**Task prompt:**
Output the number of lines in the entries below with the string "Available" in them, and nothing further.

**Data extracts:**
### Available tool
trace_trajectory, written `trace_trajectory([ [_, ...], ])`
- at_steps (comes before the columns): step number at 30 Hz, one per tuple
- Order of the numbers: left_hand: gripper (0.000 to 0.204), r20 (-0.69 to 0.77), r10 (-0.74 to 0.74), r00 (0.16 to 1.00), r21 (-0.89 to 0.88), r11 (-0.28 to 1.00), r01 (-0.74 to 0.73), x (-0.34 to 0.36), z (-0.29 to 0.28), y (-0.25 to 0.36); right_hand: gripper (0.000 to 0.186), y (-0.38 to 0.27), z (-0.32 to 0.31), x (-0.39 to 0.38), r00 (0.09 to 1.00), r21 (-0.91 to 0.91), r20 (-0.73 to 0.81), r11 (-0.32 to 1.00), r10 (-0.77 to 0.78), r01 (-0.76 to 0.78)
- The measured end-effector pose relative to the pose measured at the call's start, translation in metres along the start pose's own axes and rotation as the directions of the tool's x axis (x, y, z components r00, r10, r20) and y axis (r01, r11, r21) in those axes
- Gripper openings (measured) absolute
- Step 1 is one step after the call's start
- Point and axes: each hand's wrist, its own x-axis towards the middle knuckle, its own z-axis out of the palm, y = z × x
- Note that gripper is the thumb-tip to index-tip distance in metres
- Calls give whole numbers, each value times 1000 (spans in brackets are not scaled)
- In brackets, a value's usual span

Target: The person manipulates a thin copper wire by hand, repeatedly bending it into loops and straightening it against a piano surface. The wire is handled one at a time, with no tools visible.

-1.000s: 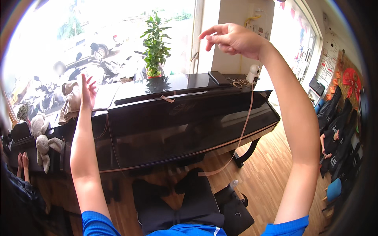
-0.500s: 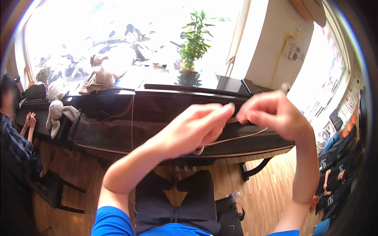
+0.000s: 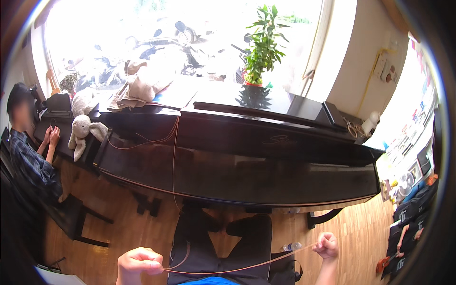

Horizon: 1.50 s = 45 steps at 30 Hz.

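A thin tan cord point(image 3: 228, 272) runs across my lap between my two fists, sagging slightly. My left hand point(image 3: 141, 261) is closed on it at the lower left, and a short tail of cord curls up beside that fist over my thigh. At the lower right, my right hand point(image 3: 327, 245) grips the cord's other side with curled fingers. Both hands are low, in front of a black piano point(image 3: 237, 175) with its lid down. More thin cords point(image 3: 164, 137) hang from the piano's top edge at left, one dropping past its front.
On the piano top are beige cloth point(image 3: 142, 88), a potted plant point(image 3: 263, 47) and looped cord point(image 3: 354, 129). A plush rabbit point(image 3: 81, 126) hangs at left. Beside it, a seated person point(image 3: 31, 152) holds both hands up at a dark surface. A plastic bottle point(image 3: 292, 246) lies near my right leg.
My hands have come down from in front of the piano to my lap and spread wide apart, stretching the cord between them. The view has shifted, showing more of the seated person.
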Motion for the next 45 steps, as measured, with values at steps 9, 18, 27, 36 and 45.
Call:
trace_trajectory([
  [9,26,-304,-492,815,69,842,534,-52,-26,-88,20,-7,27,80,879,216,384,953,-284,214],
  [18,37,-501,-185,845,694,497,520,-18,36,-15,22,-39,172,120,390,-345,885,921,255,181],
  [27,41,-213,12,977,445,891,86,50,105,-9,32,-37,279,115,425,-572,801,748,422,335],
  [36,26,-320,277,906,315,933,-174,81,99,-27,24,8,219,87,584,-139,779,972,227,-192],
  [45,28,-284,234,930,189,964,-185,128,98,-38,25,12,205,76,732,446,645,886,-220,-127],
])
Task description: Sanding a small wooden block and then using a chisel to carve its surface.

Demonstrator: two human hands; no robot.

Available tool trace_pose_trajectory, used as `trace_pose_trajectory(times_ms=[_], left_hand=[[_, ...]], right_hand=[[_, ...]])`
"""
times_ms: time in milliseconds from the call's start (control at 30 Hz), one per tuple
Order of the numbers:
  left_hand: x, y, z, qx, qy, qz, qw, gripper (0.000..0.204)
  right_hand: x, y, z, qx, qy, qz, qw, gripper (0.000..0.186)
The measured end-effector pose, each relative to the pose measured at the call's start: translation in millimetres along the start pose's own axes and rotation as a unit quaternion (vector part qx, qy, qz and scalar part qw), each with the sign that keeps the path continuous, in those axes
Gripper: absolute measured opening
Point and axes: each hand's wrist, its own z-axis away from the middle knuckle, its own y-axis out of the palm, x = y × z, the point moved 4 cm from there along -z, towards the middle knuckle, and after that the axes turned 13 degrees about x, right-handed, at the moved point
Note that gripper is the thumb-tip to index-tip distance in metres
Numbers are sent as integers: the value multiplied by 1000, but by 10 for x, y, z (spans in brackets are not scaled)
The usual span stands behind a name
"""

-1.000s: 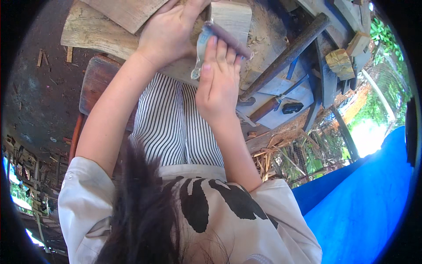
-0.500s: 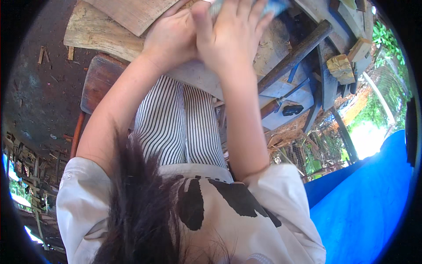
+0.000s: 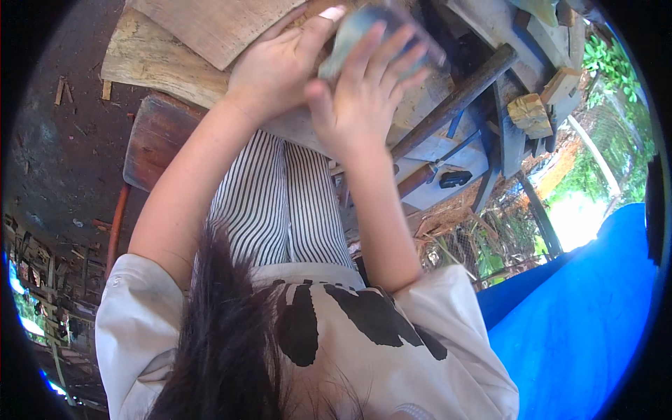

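My right hand (image 3: 360,105) lies palm down over a blurred grey-blue sheet or pad (image 3: 343,52), its fingers spread and stretched out. Motion smears the fingertips and the sheet, so its kind is unclear. Just left of it, my left hand (image 3: 276,63) bends over the edge of the wooden worktop, beside a flat brown board (image 3: 220,24). The left thumb points up and to the right. Most of the left fingers are hidden; they seem to curl round something that I cannot make out.
A thick pale wooden slab (image 3: 150,52) lies under the brown board. On the right are a dark wooden bar (image 3: 465,94), a long thin tool with a wooden handle (image 3: 416,180), a small black object (image 3: 455,179) and a wood block (image 3: 530,116). A blue sheet (image 3: 581,308) hangs at lower right.
My right hand has moved slightly down and away from the left hand, leaving a gap between them. More of the sheet shows now. The whole view has shifted a little.
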Motion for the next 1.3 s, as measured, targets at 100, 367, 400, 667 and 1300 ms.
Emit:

**Output of the exercise:**
2